See also: Machine learning terms
In machine learning, an operation (often abbreviated as op) is a basic computational unit that manipulates data, typically tensors, during the training or execution of a model. Operations can be arithmetic, logical, relational, or higher level numerical routines such as matrix multiplication, convolution, and softmax. They are the building blocks of machine learning models: a deep neural network is, at the lowest level of description, just a sequence (or graph) of ops applied to tensors of weights and activations.

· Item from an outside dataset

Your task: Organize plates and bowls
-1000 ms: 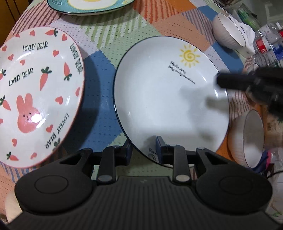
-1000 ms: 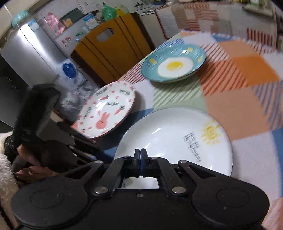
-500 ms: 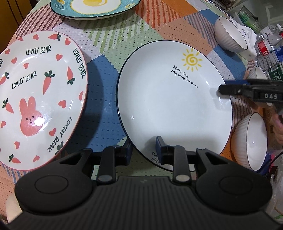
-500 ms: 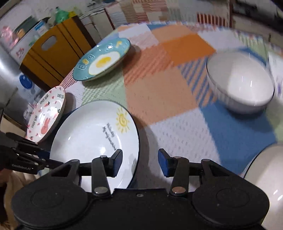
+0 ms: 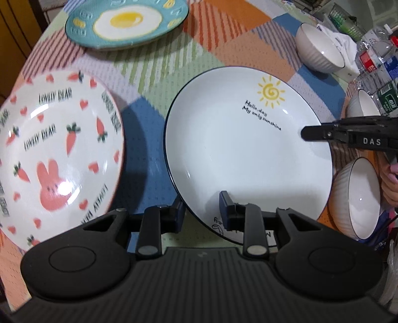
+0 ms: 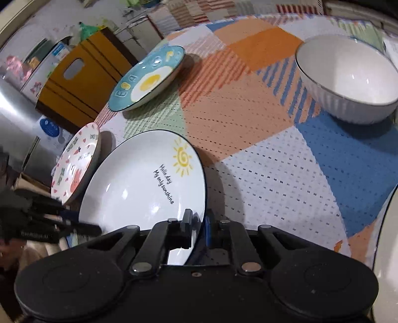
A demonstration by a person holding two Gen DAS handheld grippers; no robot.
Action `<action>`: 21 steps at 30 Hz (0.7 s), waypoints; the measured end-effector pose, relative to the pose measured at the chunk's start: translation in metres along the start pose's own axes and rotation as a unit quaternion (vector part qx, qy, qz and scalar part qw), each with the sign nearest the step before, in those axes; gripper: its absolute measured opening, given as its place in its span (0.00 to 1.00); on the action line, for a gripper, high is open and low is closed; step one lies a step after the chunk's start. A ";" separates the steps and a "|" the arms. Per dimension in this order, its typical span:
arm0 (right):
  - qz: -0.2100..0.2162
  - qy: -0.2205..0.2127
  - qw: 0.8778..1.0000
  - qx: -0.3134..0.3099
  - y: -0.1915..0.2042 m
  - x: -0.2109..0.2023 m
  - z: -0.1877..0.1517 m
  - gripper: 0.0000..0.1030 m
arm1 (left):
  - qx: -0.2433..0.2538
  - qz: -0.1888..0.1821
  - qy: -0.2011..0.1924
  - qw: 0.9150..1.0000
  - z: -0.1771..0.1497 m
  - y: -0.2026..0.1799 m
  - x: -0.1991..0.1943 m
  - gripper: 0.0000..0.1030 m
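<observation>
A white plate (image 5: 236, 159) with a yellow sun and dark rim sits tilted over the patchwork cloth. My left gripper (image 5: 201, 213) is shut on its near rim, one finger under the edge and one on the inside. My right gripper (image 6: 199, 223) is shut on the plate's (image 6: 139, 188) opposite rim, and in the left wrist view it shows as a black tip (image 5: 308, 133) at the plate's right edge. A rabbit-and-carrot plate (image 5: 57, 149) lies to the left. A teal fried-egg plate (image 5: 124, 22) lies farther back.
White ribbed bowls stand at the right: one far (image 5: 321, 49), one near (image 5: 358, 198), a third (image 5: 363, 104) behind the right gripper. Water bottles (image 5: 378, 59) crowd the right edge. A yellow cabinet (image 6: 74, 74) stands beyond the table. A hand (image 5: 390, 179) holds the right gripper.
The right gripper swung down to the sun plate's rim, opened, then shut on it. The left gripper kept its hold on the near rim.
</observation>
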State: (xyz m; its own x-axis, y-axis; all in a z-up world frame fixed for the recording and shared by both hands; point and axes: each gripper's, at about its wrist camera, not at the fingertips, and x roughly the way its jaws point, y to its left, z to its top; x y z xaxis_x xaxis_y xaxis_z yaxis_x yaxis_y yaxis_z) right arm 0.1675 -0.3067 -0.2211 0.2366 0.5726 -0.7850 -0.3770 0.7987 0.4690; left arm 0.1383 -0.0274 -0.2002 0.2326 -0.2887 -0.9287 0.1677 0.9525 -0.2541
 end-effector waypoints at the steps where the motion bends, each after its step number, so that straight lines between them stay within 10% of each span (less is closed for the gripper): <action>1: 0.002 -0.003 1.000 0.002 0.000 -0.003 0.001 0.14 | 0.001 -0.003 -0.002 1.000 0.002 0.001 -0.003 0.26; 21: -0.030 -0.088 0.995 0.028 -0.034 -0.015 0.062 0.14 | 0.055 0.040 -0.064 0.996 0.099 -0.020 0.013 0.27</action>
State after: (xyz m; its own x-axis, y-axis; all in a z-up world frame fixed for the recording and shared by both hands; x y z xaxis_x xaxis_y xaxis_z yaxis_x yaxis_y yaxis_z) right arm 0.2327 -0.3313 -0.1999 0.4115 0.5436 -0.7315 -0.3078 0.8384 0.4499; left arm 0.2326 -0.0601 -0.1801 0.3680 -0.2291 -0.9012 0.2453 0.9588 -0.1435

In modern deep learning frameworks such as TensorFlow, PyTorch, and JAX, an op has a precise technical meaning. It is a primitive registered with the framework that takes one or more input tensors, produces one or more output tensors, and usually has a corresponding gradient (backward) implementation so it can be used inside automatic differentiation. Each op is then bound to one or more device-specific implementations (kernels) for CPU, GPU, TPU, or other accelerators.
The word "operation" is one of the most overloaded terms in ML systems. It is used loosely for any computation, formally for a node in a computational graph, and informally for the whole pipeline ("the matmul op", "the attention op", "a fused op"). Most of this article uses the framework definition: an op is a registered primitive with a name, a type signature, and one or more device kernels.

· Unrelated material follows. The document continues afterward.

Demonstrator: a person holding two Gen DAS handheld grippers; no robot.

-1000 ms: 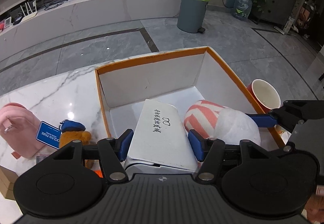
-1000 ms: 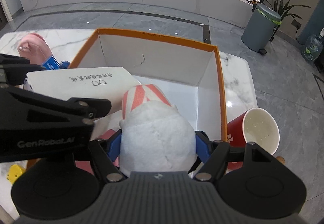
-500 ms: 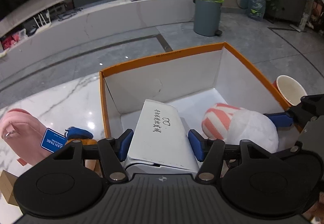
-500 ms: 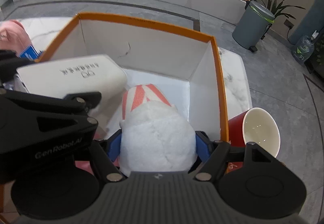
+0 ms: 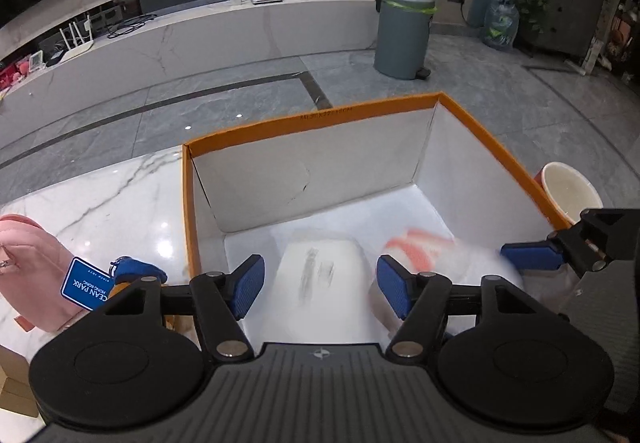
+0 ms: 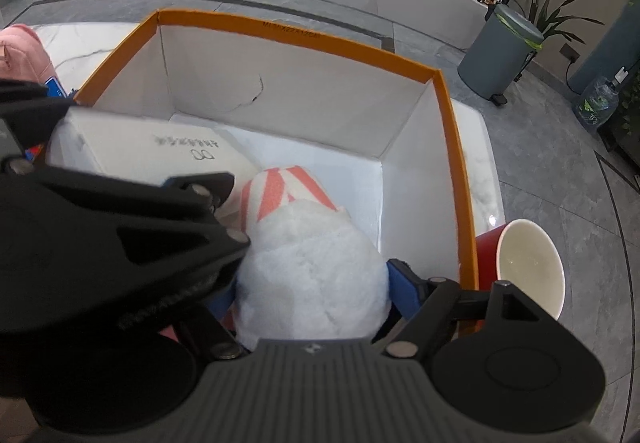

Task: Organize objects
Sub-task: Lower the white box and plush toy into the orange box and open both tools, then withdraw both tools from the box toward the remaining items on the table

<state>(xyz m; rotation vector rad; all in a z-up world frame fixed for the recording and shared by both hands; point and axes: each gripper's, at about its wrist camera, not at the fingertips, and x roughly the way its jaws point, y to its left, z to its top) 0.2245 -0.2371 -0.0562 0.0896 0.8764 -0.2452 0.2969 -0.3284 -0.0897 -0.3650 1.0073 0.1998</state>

Three closely related concepts often get conflated. Keeping them straight makes the rest of this article easier to follow.
| Concept | Meaning | Example |
|---|---|---|
| Op | The abstract computational primitive defined by the framework. It has a name, input and output type signatures, attributes, and a gradient rule. | aten::matmul, tf.raw_ops.Conv2D, jnp.add |
| Node | An instance of an op inside a specific computational graph, bound to particular input tensors. | The matmul node that multiplies activations of layer 7 by its weight matrix |
| Kernel | The concrete device-specific implementation that actually executes the op on hardware. | A CUDA kernel for matmul on NVIDIA GPUs, an OpenMP loop on CPU, an MPS kernel on Apple silicon |
A single op can have many kernels: float32 vs float16, CPU vs GPU, NCHW vs NHWC layout, with or without cuDNN. When the framework executes a node, it dispatches to the kernel that matches the input device, dtype, and layout. TensorFlow calls this the OpKernel system; PyTorch calls it the dispatcher.
Every framework has its own conventions for how ops are defined, registered, and called. The differences matter when you write custom ops or read framework internals.
TensorFlow was built around an explicit op registry. Each op is registered in C++ with a name, an input/output signature, and any attributes, and is then bound to one or more OpKernel implementations. The Python API exposes the raw registry through tf.raw_ops, while higher level functions (tf.matmul, tf.nn.conv2d) wrap those raw ops with shape inference, broadcasting, and gradient rules. Gradients are registered separately via RegisterGradient. TensorFlow ships with on the order of a thousand ops, and missing an installed kernel for a given device produces the well known "OpKernel not registered" error.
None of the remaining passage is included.